Ele ainda sustenta que a invasão de um Poder no campo de atribuições dos demais é inconstitucional. Todavia, destaca que o que começa a ser discutido é, com base na democracia material ou em face da natureza pós-positivista da Constituição, uma interação maior do Poder Judiciário com os demais poderes no que se refere às decisões políticas, especialmente no que diz respeito aos direitos fundamentais. E conclui que “o Poder Judiciário está inserido constitucionalmente na atuação do poder público na promoção e proteção dos direitos fundamentais, o que legitima a participação deste Poder ante as ações ou omissão dos demais” (FERNANDES, 2010, p. 9-12).

Portanto, se, por um lado, não cabe ao Judiciário a formulação de políticas públicas, mas sim aos representantes do povo, isto é, aos Poderes Legislativo e Executivo, por outro, cabe o controle judicial de omissões destes poderes na implantação de referidas políticas públicas.
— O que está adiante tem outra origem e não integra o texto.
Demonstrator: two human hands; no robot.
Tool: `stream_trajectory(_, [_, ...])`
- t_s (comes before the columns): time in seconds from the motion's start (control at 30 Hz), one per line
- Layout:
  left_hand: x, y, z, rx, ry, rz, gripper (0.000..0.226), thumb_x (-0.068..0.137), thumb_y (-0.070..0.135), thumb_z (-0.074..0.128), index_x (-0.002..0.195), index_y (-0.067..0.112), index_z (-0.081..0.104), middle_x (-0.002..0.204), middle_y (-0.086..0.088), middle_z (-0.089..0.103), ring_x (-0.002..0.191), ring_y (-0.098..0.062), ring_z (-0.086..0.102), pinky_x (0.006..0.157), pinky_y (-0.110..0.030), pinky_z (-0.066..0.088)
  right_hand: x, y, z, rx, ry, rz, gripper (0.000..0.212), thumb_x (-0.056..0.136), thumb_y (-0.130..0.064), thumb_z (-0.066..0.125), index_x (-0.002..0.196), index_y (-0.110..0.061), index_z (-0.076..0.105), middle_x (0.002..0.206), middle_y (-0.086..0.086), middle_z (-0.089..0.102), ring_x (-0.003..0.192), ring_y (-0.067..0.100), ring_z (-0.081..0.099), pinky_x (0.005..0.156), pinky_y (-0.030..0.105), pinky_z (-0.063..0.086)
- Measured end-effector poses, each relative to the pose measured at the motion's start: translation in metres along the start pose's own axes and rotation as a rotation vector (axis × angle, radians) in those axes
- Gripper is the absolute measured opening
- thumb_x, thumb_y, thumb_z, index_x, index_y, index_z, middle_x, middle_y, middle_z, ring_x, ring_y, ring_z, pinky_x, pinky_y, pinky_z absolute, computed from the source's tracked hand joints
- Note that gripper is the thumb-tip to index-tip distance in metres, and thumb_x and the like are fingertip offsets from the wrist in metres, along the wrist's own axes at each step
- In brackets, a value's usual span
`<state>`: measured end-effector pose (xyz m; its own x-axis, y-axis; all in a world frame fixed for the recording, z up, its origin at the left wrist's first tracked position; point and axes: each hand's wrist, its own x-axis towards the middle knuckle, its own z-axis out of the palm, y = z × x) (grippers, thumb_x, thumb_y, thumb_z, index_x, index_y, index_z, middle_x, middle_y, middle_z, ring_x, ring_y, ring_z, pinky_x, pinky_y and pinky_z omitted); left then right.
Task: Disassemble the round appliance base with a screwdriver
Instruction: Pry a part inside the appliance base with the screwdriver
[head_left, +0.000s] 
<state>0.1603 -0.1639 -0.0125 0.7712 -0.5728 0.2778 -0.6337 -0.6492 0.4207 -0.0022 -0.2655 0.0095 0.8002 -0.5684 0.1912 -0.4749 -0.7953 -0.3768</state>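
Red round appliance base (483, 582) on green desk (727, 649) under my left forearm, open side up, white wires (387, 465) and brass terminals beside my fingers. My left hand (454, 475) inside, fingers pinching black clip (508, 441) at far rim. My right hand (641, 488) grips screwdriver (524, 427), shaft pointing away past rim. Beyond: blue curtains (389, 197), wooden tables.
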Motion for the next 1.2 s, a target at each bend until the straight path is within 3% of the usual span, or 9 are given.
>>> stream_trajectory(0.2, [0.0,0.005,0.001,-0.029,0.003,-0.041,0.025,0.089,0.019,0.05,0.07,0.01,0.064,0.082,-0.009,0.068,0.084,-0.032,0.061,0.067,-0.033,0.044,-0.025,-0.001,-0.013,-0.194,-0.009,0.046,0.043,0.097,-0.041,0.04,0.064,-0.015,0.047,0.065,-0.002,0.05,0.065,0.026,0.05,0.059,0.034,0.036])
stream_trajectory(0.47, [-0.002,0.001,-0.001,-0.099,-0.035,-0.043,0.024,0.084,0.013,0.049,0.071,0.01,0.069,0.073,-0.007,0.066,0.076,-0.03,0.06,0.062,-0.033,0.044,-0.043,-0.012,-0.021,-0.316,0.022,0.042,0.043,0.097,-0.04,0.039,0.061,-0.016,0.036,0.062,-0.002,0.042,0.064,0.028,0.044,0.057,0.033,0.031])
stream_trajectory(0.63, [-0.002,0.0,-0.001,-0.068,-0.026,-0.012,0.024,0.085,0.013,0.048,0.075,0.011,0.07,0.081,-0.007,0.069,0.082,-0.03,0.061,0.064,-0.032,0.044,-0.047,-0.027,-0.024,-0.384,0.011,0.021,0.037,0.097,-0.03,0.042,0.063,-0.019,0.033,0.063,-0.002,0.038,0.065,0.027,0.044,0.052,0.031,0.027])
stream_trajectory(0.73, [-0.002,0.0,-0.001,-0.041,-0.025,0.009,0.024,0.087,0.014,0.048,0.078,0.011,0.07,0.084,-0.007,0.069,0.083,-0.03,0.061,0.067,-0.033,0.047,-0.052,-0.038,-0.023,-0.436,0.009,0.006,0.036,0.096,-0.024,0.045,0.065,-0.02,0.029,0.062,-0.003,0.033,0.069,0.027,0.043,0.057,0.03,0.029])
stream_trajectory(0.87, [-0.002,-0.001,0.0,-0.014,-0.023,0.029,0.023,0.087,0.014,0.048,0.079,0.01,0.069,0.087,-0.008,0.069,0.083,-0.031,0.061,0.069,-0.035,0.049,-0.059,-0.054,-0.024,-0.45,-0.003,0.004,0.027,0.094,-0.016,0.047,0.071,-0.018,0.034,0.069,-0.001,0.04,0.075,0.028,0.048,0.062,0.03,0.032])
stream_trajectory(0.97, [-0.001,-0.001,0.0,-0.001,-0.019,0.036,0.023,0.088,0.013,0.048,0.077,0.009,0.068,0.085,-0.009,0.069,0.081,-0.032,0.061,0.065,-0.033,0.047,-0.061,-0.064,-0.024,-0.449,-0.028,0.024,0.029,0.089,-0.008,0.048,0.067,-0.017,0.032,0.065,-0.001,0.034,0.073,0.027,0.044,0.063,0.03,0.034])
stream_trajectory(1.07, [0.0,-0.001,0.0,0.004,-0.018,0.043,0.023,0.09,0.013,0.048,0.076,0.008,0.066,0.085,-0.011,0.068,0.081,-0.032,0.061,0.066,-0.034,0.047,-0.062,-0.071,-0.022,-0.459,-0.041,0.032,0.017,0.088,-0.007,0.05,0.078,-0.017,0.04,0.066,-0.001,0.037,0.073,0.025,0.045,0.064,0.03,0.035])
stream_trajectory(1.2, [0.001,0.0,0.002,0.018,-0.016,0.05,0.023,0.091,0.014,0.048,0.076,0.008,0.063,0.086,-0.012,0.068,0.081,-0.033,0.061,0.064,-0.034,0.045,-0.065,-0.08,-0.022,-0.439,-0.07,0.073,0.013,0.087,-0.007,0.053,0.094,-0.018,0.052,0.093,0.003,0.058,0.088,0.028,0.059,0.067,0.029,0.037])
Na verdade, o Judiciário impõe a execução das políticas públicas que já foram estabelecidas, seja na Constituição, seja na atuação do próprio Estado, na forma de leis ou outras espécies legislativas.
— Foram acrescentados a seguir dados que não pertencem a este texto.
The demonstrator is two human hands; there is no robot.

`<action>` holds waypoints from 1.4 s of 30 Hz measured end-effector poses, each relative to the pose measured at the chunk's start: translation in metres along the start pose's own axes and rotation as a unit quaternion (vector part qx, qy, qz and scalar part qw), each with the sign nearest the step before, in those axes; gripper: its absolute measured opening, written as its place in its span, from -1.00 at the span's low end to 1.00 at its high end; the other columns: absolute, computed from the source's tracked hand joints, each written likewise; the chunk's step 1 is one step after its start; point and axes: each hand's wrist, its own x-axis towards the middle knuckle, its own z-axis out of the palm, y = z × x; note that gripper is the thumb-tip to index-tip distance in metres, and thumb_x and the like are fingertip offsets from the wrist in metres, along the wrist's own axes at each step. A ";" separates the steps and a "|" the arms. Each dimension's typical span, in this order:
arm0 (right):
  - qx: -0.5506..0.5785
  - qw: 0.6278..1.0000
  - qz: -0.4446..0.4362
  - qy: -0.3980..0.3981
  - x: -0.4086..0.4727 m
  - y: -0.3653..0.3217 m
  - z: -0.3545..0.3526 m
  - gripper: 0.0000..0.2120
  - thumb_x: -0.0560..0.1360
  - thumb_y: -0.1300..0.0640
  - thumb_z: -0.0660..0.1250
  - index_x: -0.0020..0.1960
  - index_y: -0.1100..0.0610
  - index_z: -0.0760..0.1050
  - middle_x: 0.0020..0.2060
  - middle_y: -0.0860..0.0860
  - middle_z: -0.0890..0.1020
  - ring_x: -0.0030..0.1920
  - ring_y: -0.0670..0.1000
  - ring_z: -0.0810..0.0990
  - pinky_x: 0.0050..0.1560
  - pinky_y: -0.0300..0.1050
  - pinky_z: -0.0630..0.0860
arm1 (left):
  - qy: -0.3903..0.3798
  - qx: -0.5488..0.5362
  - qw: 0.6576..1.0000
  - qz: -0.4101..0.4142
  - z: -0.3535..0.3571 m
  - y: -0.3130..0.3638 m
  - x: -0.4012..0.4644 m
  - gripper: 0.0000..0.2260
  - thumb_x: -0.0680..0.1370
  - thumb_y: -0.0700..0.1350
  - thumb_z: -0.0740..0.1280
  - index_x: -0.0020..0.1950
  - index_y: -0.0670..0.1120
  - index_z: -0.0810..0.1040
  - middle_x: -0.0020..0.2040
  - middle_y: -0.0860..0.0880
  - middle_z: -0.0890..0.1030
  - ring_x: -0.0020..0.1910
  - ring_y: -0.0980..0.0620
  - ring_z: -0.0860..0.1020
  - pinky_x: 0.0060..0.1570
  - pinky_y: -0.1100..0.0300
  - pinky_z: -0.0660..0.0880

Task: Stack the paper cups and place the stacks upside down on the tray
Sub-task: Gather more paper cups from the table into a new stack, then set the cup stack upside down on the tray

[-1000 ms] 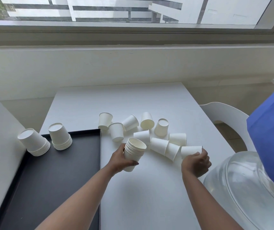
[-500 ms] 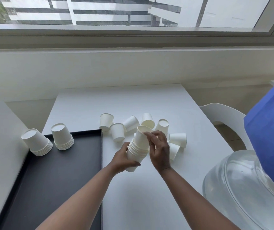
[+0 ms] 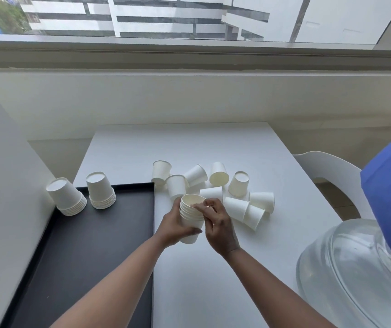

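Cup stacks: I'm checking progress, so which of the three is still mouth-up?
The stack held in the left hand: its open rim faces up, while the two stacks on the tray stand bottoms-up.

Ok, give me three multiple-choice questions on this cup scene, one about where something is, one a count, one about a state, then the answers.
1. Where are the finished stacks?
A. far end of the black tray
B. on the white chair
C. on the window ledge

2. How many upside-down stacks are on the tray?
A. one
B. two
C. four

3. How is the stack in the hands oriented?
A. flattened
B. mouth down
C. mouth up

Answers:
1. A: both stand at the far end of the black tray.
2. B: the left stack and the right stack stand bottoms up.
3. C: the held stack, gripped by the left hand with the right hand at its rim, shows its open mouth.
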 end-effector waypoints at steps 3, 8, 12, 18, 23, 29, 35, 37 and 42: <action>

Enfim, para a consolidação dos direitos fundamentais, necessária se faz a consolidação de um ativismo judicial responsável e consciente do lugar de destaque que o Poder Judiciário ocupa na ordem constitucional.

Conforme análise de Barroso (2009), “a ideia de ativismo judicial está associada a uma participação mais ampla e intensa do Judiciário na concretização dos valores e fins constitucionais, com maior interferência no espaço de atuação dos outros dois Poderes”.

Segundo ele, três seriam as causas de judicialização das políticas públicas: a redemocratização do país simbolizada pela maior autonomia do Ministério Público e consciência dos direitos pela população; a “constituição abrangente, que trouxe para a Constituição inúmeras matérias que antes eram deixadas para o progresso político majoritário e para a legislação ordinária” (BARROSO, 2009); e a grande amplitude do sistema de controle de constitucionalidade no Brasil, o que permite que “quase qualquer questão política ou moralmente relevante pode ser alçada ao STF” (BARROSO, 2009).

3.1 Os Fundamentos de Legitimidade do Controle Judicial

A partir de tudo o que já se expôs, importante observar, ainda, que a análise do controle judicial das políticas públicas deve voltar-se para o aspecto da legitimidade de tal intervenção, uma vez que se está a cogitar da possibilidade de intervenção do Poder Judiciário em um campo de atuação tradicionalmente afeto aos Poderes Legislativo e Executivo.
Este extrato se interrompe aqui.